I just finished Chapter 1, here are my impressions:
First of all, the title screen is just gorgeous.
Afterwards you're quickly thrown almosr right into action with Quark and Seiren. At this point you can already open the menu, which I did. The customization in this game is in insane. You can change the color of each armor piece, AND you can also turn it's appearance on or off. So for instance, you can have a really big clunky armor for the defence bonus, but have your character look as if he had nothing on him or her, but still get the points!

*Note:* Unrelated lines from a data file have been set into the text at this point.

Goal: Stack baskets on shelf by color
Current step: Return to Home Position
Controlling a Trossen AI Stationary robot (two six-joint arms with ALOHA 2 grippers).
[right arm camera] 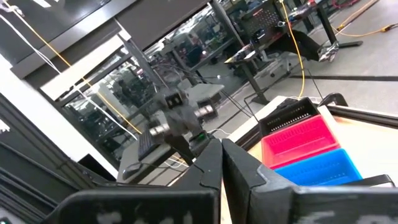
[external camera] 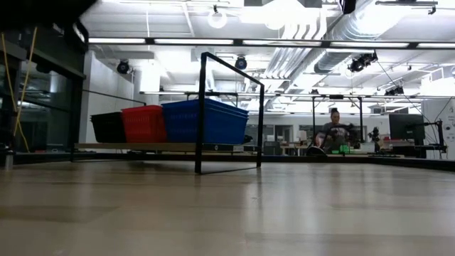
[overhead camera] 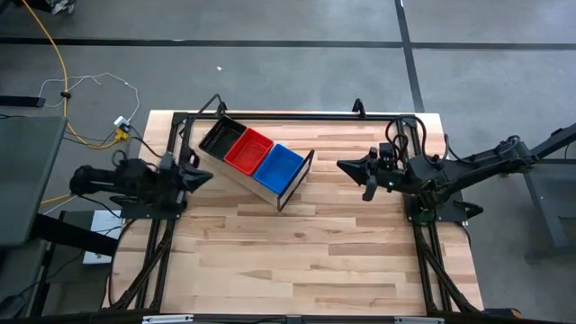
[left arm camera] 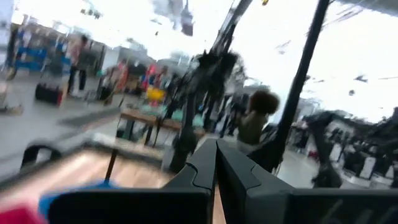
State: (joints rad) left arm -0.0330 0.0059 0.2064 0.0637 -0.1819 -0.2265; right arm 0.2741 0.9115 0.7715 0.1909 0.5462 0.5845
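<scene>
The shelf (overhead camera: 270, 187) lies slantwise on the table's far half, its black frame end (overhead camera: 297, 184) toward the right. On it, side by side, sit a black basket (overhead camera: 217, 138), a red basket (overhead camera: 248, 150) and a blue basket (overhead camera: 279, 166). In the low view the black (external camera: 108, 127), red (external camera: 144, 124) and blue (external camera: 205, 121) baskets stand in a row on the shelf board (external camera: 142, 147). My left gripper (overhead camera: 205, 175) is shut and hovers just left of the shelf. My right gripper (overhead camera: 345, 166) is shut and hovers right of the shelf. Both hold nothing.
Black rig bars (overhead camera: 270, 116) run along the table's far edge and down both sides. The near half of the tabletop (overhead camera: 297, 261) is bare wood. A person (external camera: 333, 135) sits far off in the room behind.
</scene>
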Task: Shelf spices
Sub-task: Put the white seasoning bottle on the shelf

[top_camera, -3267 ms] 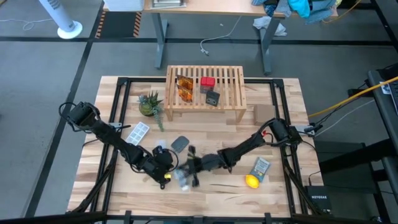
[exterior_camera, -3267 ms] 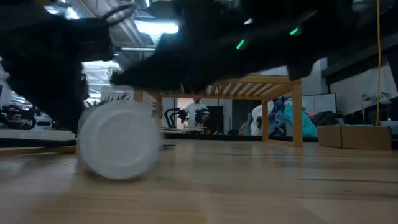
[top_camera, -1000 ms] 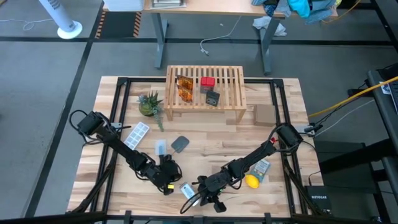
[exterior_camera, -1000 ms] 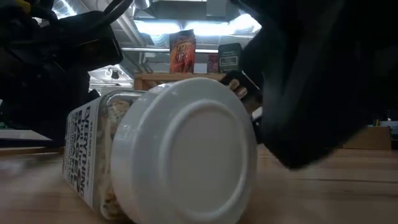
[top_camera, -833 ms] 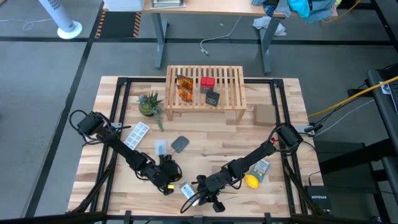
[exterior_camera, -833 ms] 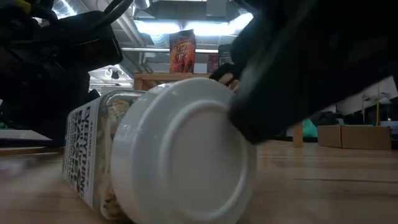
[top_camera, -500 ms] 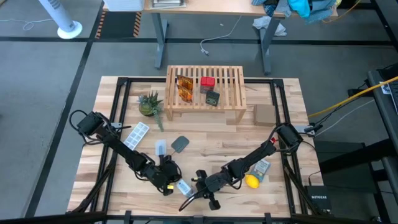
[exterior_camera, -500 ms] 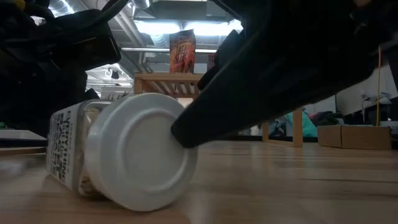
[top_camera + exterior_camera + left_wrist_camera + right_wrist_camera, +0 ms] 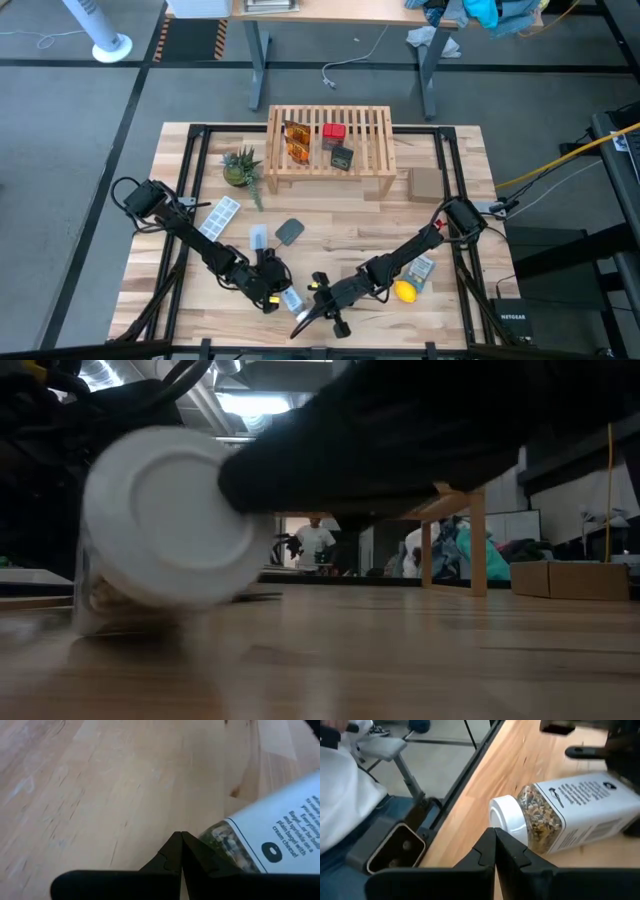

Of course if the armor is really cool you can sitll have it appear.
The battle system is like a combination of FFXII plus some random hack n' slash, and while I think you can't set up your allies' AI they're generally useful. Also, I suggest changing the attack method from Normal to Manual. 
The story is pretty blah so far, but I'm only at the beggining. The part with Elza and Seiren, when she gets shot... it was a lot like Crisis Core's ending. Elza was all "NOO, SEIREN!!!. Now I'm all alone ;-;" and stuff, but it was well done.
Afterwards you obtain the gathering ability, which serves as a distractor for enemies to target you and leave other party members alone. This way mages can focus on spellcasting, for example. When using gathering you can also revive fallen party members by touching them. The revives aren't unlimited though, similar to the Romancing Saga series, each character (Elza too) has Life Points. Each time they die one is taken away, and if they're all gone they are done for good... Until the next battle. Eahc time they die and get revived they get some temporary bonus, which is nice.
Also, by pressing the Z button you enter Seek mode, at which you target enemies using a crossbow (I assume you get better brossbows later on). You can also target certain parts of the environment here, and you can destroy them. When I first got control of Elza I used this to destroy a giant pillar. Which fell on the enemies for an instakil, which was awesome. Finally, when magic is cast, it leaves a little circle, if say, a fire magic is cast it will leave a fire circle. If characters go there their weapons get imbued with that element. It's similar to Tales of the Abyss's FOF circles.
The first chapter ends with a boss fight against Cocoon (is this a nod to FFXIII? 
	

	
	
		
		

		
			





).
You don't *actually* kill it though, you just weaken it and then proceed to lure it to a stone bridge which gets destroyed, thus sending him to his death.
Oh and you should all play this game. It rocks. Seriously.


----------



## Ato Puro (Jan 27, 2011)

Man, I'm at chapter 4 and now that's when the game starts. Many dialogues, huge city, side-quests, weapon/armor shops and upgrades, there's even a color shop, which I don't know yet what's for... What Ocarina was to the N64, TLS is to the Wii. I just wish it was a double layer disc (so we could have 60-90hrs of single gameplay, with lots of side quests, like Xenoblade).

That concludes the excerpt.